My Aunt gave me some invaluable advice after my mom passed away.  She suggested when you are the one grieving, create space for people to help you grieve.  If people don’t ask the question you want to share about, share what’s in your heart.  Try to picture their motive, not their words.  Open your heart to others even if they don’t hold the space perfectly.  Sharing some will be so much more fulling than ruminating about how they didn’t respond correctly.  We’re all in this together; figuring out how to help each other.

Compassion in Action

On the first mother’s day after her passing, my aunt Natalie sent this picture and poem.  It helped to capture how I was feeling and provided healing balm to my hurting heart.

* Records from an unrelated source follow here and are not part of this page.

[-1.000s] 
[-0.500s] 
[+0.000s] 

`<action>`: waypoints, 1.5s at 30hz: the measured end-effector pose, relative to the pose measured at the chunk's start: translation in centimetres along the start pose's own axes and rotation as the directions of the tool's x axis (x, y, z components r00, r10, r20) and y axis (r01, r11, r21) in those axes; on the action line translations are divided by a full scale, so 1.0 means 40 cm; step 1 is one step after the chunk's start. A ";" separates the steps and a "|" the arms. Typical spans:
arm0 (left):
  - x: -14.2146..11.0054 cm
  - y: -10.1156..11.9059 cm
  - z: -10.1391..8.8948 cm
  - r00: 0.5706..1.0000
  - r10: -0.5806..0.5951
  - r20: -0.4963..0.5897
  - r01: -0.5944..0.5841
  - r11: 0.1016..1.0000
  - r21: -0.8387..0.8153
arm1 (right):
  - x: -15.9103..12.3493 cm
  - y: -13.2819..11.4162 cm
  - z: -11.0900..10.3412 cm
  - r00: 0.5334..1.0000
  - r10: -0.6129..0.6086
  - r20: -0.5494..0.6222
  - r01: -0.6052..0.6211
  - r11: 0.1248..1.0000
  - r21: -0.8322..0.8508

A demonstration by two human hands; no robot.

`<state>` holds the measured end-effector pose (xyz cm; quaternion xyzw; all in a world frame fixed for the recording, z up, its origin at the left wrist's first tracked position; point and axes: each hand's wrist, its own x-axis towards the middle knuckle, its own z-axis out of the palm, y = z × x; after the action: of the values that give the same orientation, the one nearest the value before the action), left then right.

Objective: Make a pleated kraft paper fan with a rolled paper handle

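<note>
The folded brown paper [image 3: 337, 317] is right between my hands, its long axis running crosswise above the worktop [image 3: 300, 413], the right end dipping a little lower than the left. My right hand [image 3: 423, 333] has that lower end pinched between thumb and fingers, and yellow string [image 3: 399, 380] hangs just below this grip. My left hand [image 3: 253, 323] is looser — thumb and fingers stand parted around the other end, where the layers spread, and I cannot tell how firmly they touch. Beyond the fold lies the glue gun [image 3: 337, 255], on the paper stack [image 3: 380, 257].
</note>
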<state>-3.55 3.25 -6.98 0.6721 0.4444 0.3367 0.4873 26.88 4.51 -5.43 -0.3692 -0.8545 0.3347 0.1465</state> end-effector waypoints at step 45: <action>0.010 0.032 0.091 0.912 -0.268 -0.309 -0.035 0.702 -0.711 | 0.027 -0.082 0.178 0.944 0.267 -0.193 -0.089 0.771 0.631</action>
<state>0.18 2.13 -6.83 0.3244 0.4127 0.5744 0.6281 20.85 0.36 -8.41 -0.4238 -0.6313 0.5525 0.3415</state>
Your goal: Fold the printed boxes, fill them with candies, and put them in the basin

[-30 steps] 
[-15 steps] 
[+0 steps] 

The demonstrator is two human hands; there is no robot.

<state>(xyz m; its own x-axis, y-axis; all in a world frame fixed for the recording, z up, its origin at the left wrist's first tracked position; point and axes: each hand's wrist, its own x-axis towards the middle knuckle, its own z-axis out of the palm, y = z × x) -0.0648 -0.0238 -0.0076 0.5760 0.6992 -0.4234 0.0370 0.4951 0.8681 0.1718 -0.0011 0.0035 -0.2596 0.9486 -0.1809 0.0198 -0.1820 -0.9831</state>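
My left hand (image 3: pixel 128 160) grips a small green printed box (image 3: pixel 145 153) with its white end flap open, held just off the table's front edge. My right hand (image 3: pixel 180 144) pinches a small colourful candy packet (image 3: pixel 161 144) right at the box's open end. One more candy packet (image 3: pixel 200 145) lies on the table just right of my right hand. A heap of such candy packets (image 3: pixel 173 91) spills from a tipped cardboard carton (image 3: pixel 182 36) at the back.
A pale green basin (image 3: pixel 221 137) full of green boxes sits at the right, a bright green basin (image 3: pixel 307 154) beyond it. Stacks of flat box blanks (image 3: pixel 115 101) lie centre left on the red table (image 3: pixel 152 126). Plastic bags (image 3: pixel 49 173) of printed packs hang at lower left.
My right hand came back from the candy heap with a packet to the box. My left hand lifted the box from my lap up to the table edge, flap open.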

 .                                                             Is there something on my back?  By Caitlyn Connolly

Heavy
By Mary Oliver

That time
I thought I could not
go any closer to grief
without dying

I went closer,
and I did not die.
Surely God
had his hand in this,

as well as friends.
Still, I was bent,
and my laughter,
as the poet said,

was nowhere to be found.
Then said my friend Daniel,
(brave even among lions),
“It’s not the weight you carry

but how you carry it –
books, bricks, grief –
it’s all in the way
you embrace it, balance it, carry it

when you cannot, and would not,
put it down.”
So I went practicing.
Have you noticed?

Have you heard
the laughter
that comes, now and again,
out of my startled mouth?

How I linger
to admire, admire, admire
the things of this world
that are kind, and maybe

also troubled –
roses in the wind,
the sea geese on the steep waves,
a love
to which there is no reply?

This lovely creative offering was a way of offering feeling empathy without assuming, judging, or giving advice. It simply acknowledged the event and offered validation.